Richard_Ngo comments on Gradient hacking

Richard_Ngo 30 Jan 2020 11:31 UTC
LW: 4 AF: 2
AF
I wasn’t claiming that there’ll be an explicit OR gate, just something functionally equivalent to it. To take a simple case, imagine that the two subnetworks output a real number each, which are multiplied together to get a final output, which we can interpret as the agent’s reward (there’d need to be some further module which chooses behaviours in order to get that much reward, but let’s ignore it for now). Each of the submodules’ outputs measures how much that subnetwork thinks the agent’s original goal has been preserved. Suppose that normally both subnetworks output 1, and then they switch to outputting 0 when they think they’ve passed the threshold of corruption, which makes the agent get 0 reward.
I agree that, at this point, there’s no gradient signal to change the subnetworks. My points are that:
1. There’s still a gradient signal to change the OR gate (in this case, the implementation of multiplication).
2. Consider how they got to the point of outputting 0. They must have been decreasing from 1 as the overall network changed. So as the network changed, and they started producing outputs less than 1, there’d be pressure to modify them.
3. The point above isn’t true if the subnetworks go from 1 to 0 within one gradient step. In that case, the network will likely either bounce back and forth across the threshold (eroding the OR gate every time it does so) or else remain very close to the threshold (since there’s no penalty for doing so). But since the transition from 1 to 0 needs to be continuous at *some* resolution, staying very *very* close to the threshold will produce subnetwork output somewhere between 0 and 1, which creates pressure for the subnetworks to be less accurate.
4. 4. It’s non-obvious that agents will have anywhere near enough control over their internal functioning to set up such systems. Have you ever tried implementing two novel independent identical submodules in your brain? (Independence is very tricky because they’re part of the same plan, and so a change in your underlying motivation to pursue that plan affects both).
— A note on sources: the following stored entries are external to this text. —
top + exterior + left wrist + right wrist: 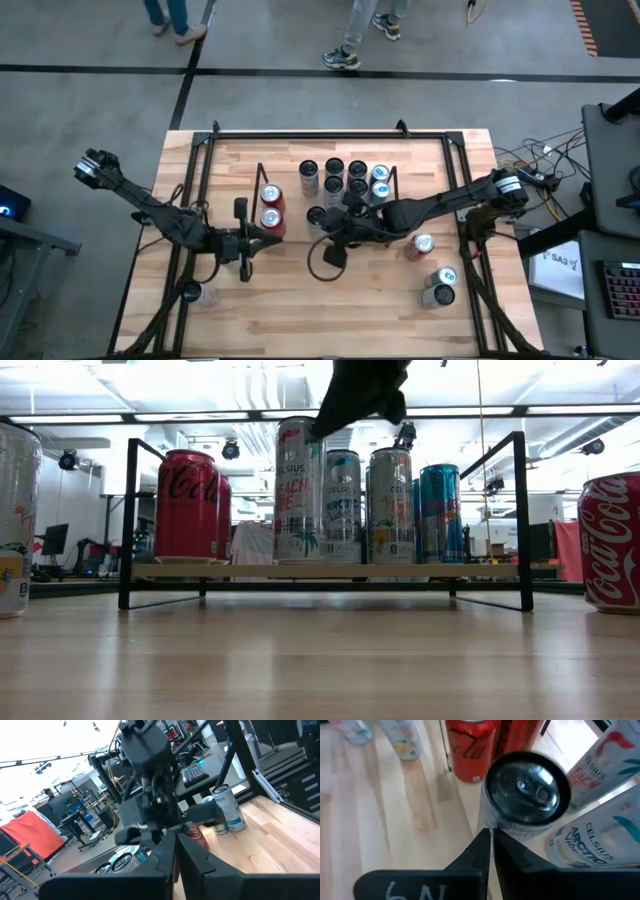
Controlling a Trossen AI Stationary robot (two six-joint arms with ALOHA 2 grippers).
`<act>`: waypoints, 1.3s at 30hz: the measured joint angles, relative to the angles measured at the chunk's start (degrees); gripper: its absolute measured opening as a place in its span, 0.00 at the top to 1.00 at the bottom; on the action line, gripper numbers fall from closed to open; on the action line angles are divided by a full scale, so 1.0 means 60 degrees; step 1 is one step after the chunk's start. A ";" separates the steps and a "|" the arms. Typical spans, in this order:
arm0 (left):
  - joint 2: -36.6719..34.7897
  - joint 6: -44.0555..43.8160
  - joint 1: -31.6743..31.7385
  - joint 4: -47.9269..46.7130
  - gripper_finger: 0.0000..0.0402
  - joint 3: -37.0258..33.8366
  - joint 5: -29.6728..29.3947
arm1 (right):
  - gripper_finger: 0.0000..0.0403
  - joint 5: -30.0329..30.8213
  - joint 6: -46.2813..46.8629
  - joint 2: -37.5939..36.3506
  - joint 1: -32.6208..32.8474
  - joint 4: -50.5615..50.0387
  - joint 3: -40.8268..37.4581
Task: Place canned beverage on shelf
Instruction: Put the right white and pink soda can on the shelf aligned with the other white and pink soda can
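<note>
The shelf (394, 190) stands mid-table toward the far edge, with its wood base (330, 572) showing in the low view. It carries two red cola cans (270, 206) at its left end and several tall cans (345, 178) to the right. A tall light can with a dark top (527, 787) stands upright at the shelf's front (316, 216). My right gripper (490, 836) is shut, slanting down, with its tips beside this can's wall. My left gripper (276, 238) is shut and level, empty, just in front of the red cans (176, 847). My right gripper's shut fingertips (482, 840) stand at the dark-topped can's side wall (488, 822), a little below its rim, coming slanting down from the table's right. I cannot tell whether they touch it. The can stands upright.
On the table's right stand a red cola can (420, 245) and two more cans (441, 285). Another can (200, 293) stands near the left front. A black tubular frame (330, 135) runs around the table. People's legs show beyond the far edge.
</note>
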 joint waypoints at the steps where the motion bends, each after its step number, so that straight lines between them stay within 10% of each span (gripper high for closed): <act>1: 0.0000 0.0000 0.0000 -0.0001 1.00 0.0000 -0.0001 | 0.97 0.0003 0.0000 0.0055 -0.0045 -0.0013 0.0000; 39: 0.0000 0.0113 0.0000 -0.0018 1.00 0.0018 -0.0007 | 0.97 0.1242 -0.1209 0.0455 -0.0559 0.1416 0.0004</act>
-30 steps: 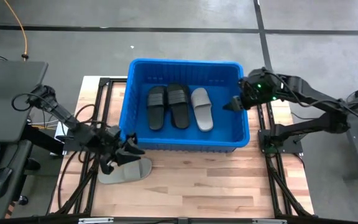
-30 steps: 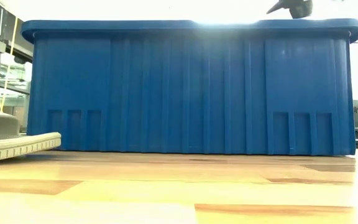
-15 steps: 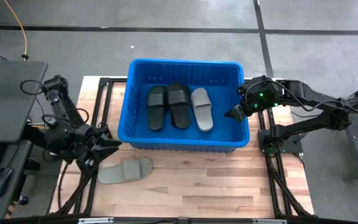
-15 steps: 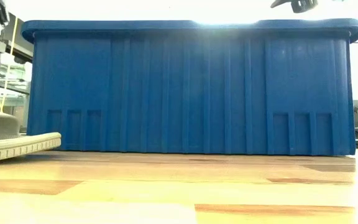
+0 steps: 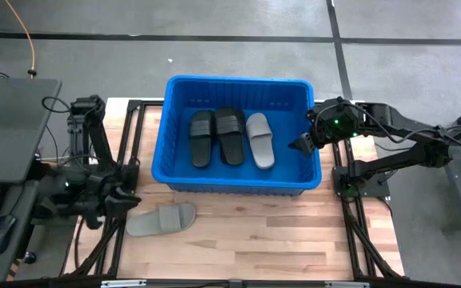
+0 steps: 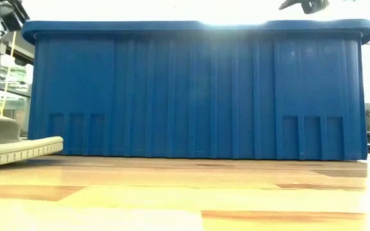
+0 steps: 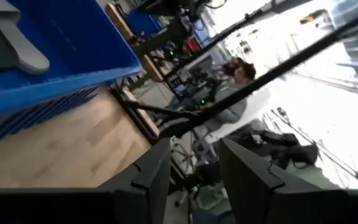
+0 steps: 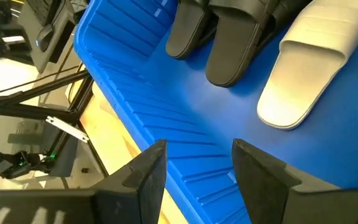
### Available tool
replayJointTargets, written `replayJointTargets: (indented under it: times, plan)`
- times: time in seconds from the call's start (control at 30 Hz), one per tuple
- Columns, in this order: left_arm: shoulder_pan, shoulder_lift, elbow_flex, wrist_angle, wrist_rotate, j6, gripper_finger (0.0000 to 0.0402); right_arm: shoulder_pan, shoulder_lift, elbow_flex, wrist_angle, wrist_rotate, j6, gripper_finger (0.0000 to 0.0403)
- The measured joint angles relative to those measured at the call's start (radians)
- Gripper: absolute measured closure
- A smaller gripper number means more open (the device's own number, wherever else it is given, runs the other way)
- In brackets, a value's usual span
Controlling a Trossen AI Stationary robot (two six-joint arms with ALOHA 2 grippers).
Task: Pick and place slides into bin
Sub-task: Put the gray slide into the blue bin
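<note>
I see the bin (image 5: 238, 134) at mid-table with two black slides (image 5: 216, 137) and one grey slide (image 5: 259, 140) lying side by side inside. One more grey slide (image 5: 162, 219) lies on the table outside the bin's left front corner, long axis along the front wall. My left gripper (image 5: 118, 196), fingers parted and empty, hangs beside that slide's toe end, the nearer arm. My right gripper (image 5: 303, 142), fingers apart and empty, hovers at the bin's right rim.
</note>
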Motion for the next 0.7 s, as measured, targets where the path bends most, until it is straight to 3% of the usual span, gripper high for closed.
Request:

Ones which are so sensitive to your motivations that they can go from 1 to 0 within the space of a single gradient update?
To be honest, this is all incredibly speculative, so please interpret all of the above with the disclaimer that it’s probably false or nonsensical for reasons I haven’t thought of yet.
An intuition I’m drawing on here: https://lamport.azurewebsites.net/pubs/buridan.pdf
- gwern 20 Apr 2022 3:54 UTC
  LW: 5 AF: 3
  AF Parent
  https://arxiv.org/abs/2204.06974 presents an OR-like construction which shields from gradients too, apparently, which might be of interest.
- Ofer 1 Feb 2020 7:09 UTC
  LW: 5 AF: 3
  AF Parent
  
  I wasn’t claiming that there’ll be an explicit OR gate, just something functionally equivalent to it.
  
  Sure, we’re on the same page here. I think by “There’s still a gradient signal to change the OR gate” you mean exactly what I meant when I said “that would just be passing the buck to the output of that OR”.
  
  I’m not sure I understand 2 and 3. The activations are in practice discrete (e.g. represented by 32 bits), and so the subnetworks can be designed such that they never output values within the range $[0.01, 0.99]$ (if that’s important/useful for the mechanism to work).
  
  It’s non-obvious that agents will have anywhere near enough control over their internal functioning to set up such systems. Have you ever tried implementing two novel independent identical submodules in your brain?
  
  Humans can’t control their brain in the level of abstraction of neurons—by thinking alone—but in a higher level of abstraction they do have some control that can be useful. For example, consider a human in a Newcomb’s problem that decides to 1-box. Arguably, they reason in a certain way in order to make their brain have a certain property (namely, being a brain that decides to 1-box in a Newcomb’s problem).
  
  (Independence is very tricky because they’re part of the same plan, and so a change in your underlying motivation to pursue that plan affects both).
  
  Perhaps I shouldn’t have used the word “independent”; I just meant that the output of one subnetwork does not affect the output of the other (during any given inference).